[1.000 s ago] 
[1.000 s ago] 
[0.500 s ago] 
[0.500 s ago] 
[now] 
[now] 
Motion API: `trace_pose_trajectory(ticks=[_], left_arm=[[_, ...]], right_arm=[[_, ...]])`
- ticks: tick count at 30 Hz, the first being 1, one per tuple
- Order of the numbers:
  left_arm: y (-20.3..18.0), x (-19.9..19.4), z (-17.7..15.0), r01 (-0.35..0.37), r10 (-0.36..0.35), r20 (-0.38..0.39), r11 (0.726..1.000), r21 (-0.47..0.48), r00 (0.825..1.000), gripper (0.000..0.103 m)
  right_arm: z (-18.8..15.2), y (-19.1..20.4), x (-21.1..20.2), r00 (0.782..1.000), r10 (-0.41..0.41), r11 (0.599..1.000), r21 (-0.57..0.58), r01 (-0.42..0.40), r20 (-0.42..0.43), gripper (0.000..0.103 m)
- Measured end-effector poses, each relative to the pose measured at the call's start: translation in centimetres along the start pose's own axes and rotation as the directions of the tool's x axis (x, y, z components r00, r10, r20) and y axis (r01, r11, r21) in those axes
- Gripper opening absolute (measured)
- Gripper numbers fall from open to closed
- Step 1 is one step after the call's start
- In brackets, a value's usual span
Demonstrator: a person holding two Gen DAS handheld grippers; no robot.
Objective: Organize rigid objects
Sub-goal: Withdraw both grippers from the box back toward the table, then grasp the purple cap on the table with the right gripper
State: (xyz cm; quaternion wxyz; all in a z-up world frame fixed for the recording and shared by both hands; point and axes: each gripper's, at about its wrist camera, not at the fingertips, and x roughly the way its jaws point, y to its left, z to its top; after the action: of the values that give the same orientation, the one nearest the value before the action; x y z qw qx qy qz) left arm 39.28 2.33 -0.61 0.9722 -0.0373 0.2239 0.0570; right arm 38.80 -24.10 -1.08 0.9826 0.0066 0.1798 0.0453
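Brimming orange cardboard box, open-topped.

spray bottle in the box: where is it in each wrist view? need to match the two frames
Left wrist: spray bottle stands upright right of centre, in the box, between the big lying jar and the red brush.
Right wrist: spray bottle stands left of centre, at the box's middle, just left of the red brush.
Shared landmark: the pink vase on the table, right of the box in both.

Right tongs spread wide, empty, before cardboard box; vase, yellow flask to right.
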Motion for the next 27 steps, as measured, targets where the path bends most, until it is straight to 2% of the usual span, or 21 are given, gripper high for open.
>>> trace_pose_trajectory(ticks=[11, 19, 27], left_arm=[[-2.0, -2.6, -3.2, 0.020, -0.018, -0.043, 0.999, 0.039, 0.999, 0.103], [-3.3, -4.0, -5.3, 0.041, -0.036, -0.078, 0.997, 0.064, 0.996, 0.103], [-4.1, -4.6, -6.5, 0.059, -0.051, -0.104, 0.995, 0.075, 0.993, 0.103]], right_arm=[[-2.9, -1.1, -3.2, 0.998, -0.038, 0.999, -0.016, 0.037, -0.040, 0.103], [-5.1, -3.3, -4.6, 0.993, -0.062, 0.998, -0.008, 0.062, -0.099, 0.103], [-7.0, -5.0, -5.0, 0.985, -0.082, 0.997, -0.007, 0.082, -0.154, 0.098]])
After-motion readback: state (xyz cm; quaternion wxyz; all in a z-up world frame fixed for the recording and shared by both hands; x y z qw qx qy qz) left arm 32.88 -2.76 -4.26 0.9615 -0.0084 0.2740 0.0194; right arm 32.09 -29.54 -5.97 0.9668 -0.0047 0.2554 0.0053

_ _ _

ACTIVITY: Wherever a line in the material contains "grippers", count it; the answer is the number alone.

SOLUTION FOR THIS EXERCISE: 2